A Costco Analysis-Especially for DemonDoug



June 05, 2008 – Comments (6)


As you know, I am the SELF PROCLAIMED bad boy of CAPS.  In addition I fantasize myself as the watchdog of facts.  Whenever I post something factually wrong or even creating an inference of improper interpretation, not only do I encourage correction I applaud it.

DD, I know you think you are more bearish than I am, but I assure you it ain't even close.  But debating who is more bearish than the other is like two canines trying to prove who is more dog.  It really doesn't matter in the end.

To be fair, Costco is my favorite store and it is where I and my family do much of our shopping.  I am unware of a better retailer anywhere in the world.

You posted:  Costco was up a whopping 9% same store sales.  That is absolutely huge for a company that size. ...there are people like me who are stickler for facts and fundamentals.

I appoligize for not making the following point clear in my earlier post...   My bearishness is primarily focused on America so when I do a blog, it generally focuses on the American operations of the companies I reference.

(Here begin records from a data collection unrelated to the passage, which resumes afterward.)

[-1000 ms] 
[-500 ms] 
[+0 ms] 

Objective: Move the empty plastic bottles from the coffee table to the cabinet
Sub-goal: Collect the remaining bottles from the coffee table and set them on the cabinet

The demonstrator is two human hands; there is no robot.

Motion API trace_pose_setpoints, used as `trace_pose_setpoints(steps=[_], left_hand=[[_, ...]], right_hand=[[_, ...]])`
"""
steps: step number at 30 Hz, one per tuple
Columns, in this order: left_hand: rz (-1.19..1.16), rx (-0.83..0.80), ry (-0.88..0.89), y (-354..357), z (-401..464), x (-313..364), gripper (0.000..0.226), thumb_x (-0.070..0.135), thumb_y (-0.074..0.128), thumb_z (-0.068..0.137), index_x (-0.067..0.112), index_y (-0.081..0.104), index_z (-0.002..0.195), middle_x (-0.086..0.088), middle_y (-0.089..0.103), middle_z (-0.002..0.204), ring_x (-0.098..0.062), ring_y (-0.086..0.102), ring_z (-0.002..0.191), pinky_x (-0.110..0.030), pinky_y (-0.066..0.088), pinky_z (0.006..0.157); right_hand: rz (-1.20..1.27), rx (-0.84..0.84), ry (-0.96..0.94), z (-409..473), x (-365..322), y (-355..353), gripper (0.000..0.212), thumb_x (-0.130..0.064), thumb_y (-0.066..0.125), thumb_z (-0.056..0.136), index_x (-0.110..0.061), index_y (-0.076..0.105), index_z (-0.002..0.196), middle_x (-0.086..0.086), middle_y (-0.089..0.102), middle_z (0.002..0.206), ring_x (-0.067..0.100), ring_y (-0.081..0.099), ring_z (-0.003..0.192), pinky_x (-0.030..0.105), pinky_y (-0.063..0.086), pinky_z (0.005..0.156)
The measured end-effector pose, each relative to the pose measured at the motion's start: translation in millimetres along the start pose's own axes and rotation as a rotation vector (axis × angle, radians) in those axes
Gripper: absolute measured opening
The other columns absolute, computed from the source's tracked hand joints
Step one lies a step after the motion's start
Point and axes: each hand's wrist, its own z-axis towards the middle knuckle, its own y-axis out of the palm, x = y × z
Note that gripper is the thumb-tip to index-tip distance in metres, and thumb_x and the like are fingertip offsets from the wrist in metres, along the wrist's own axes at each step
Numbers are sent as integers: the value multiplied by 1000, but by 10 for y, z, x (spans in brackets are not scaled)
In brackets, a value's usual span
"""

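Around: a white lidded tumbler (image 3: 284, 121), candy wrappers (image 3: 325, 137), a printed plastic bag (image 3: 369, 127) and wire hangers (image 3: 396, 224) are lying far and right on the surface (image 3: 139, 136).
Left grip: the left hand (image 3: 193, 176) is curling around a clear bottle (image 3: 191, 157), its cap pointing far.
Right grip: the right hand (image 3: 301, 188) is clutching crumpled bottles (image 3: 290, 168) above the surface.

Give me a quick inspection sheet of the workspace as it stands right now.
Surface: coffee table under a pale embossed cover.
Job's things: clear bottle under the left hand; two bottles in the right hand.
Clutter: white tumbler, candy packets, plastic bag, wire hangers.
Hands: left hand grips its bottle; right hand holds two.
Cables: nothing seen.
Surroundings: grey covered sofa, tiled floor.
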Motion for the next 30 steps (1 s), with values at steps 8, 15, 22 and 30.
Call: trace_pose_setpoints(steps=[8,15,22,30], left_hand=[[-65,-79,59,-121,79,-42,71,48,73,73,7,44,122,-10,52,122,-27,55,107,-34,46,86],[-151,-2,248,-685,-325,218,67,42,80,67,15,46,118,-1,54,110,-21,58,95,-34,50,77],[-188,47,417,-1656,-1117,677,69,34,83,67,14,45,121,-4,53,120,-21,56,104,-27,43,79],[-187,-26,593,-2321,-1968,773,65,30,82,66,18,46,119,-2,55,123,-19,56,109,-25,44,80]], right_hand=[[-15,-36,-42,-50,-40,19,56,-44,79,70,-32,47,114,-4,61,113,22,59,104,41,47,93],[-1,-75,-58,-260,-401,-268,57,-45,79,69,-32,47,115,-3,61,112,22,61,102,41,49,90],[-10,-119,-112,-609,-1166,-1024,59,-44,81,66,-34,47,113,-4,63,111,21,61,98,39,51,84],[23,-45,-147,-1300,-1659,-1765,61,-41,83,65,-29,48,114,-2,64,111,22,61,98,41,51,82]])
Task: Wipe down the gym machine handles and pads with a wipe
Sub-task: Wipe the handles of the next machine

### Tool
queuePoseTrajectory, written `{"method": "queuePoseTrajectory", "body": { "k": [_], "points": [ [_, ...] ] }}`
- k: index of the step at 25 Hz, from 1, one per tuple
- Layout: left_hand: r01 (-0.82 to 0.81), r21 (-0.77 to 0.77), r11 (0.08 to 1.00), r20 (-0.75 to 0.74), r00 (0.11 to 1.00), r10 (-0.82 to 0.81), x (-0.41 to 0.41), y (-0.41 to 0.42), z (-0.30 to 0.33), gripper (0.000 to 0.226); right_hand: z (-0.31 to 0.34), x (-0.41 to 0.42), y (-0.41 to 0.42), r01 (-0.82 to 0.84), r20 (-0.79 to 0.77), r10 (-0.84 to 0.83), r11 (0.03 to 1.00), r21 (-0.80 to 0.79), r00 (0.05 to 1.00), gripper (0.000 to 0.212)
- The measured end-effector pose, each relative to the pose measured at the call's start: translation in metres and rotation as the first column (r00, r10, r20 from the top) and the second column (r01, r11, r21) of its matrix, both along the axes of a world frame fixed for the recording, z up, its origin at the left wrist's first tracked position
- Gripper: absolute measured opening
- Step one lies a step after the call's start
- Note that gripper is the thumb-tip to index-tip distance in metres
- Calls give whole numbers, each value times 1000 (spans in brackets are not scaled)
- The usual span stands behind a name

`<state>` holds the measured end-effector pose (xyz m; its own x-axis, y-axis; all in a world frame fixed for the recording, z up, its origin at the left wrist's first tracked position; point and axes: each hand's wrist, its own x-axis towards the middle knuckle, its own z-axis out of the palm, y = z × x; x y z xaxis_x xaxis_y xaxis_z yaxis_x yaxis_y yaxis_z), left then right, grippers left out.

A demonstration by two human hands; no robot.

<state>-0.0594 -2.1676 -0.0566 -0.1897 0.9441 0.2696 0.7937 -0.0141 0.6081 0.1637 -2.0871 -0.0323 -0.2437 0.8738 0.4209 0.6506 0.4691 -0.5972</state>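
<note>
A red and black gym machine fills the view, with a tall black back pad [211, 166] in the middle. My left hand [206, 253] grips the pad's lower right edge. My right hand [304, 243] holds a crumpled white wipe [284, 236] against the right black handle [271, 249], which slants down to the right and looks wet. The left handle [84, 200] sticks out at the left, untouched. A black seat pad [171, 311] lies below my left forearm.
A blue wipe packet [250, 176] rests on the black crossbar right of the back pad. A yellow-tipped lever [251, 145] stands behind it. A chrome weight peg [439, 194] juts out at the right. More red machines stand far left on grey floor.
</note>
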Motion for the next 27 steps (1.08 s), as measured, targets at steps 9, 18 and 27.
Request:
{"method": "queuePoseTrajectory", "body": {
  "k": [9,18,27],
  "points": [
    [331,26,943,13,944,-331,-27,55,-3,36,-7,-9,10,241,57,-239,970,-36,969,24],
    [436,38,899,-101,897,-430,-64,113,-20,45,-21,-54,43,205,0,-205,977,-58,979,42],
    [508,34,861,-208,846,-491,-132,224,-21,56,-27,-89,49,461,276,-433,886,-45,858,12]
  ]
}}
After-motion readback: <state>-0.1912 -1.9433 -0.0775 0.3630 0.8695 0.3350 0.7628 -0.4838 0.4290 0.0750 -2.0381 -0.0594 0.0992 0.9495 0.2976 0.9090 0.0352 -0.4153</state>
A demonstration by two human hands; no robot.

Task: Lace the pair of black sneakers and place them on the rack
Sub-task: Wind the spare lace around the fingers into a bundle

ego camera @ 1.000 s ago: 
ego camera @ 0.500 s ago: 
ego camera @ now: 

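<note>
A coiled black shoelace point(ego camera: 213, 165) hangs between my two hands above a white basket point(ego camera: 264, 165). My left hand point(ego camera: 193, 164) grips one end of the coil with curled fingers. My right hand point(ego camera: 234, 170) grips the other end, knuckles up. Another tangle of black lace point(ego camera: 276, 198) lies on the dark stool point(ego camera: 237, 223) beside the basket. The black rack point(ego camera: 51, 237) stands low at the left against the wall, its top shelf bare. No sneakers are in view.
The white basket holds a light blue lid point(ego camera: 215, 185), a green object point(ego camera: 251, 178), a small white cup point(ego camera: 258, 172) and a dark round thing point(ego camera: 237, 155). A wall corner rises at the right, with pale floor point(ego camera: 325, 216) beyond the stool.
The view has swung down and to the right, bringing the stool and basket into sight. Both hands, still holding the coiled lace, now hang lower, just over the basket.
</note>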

So here is an excerpt directly from the Costco release and not something tainted by the mainstream press or Wall Street which may have its own motivations for printing headlines or writing stories:

The U.S. comparable sales figure includes, among other things, the effect of gasoline price inflation, with the average sales price per gallon of gasoline up 19% for the four-week month of May, as compared to the year-earlier May. Excluding gasoline price inflation, U.S. comparable sales would have been up 5%. In addition, foreign exchange rates, primarily in Canada, positively impacted international comparable sales results.

I hope this clarifies my basis for my 5% number on Costco.  As an avid shopper of Costco, I know a big percentage of their sales comes from tires and being a petroleum based product whose price has risen significantly and groceries....well we all know about that.....the 5% SSS number just is not that impressive factoring inflation and customer canibalization.  Sorry, that is just my point of view and a similar conclusion can be drawn for WalMart for a different type of customer.

Now as far as this comment from you:

"And as far as most of the other retailers their sales are down 5%-10%......and that is AFTER heavy discounting to make their numbers."

because this is a patently false statement.  You know I love you alstry, and in fact, in general I might argue I am more bearish than you, but please, if you make statements that are just flat-out incorrect, the authority of your statements diminishes greatly, at least in my eyes.

 Gap's same-store sales dropped 14%

J.C. Penney reported comparable-store sales decreased 4.4%

Kohl's posted 7.2% decline in May

American Eagle posted a 9% drop

Limited reported comps were 6% below the same month in 2007


Just based on my reading the headlines this morning, it seems like most retailers had negative SSS.  5-10% seemed like a good ballpark on a brand name weighting.  Remember, in May, retailers were discounting like crazy.  I know this because I am connected in the industry.  So a neg comp, or even a slightly positive comp factoring inflation, discounting, and stimulous checks sucks on a good day and blows in reality.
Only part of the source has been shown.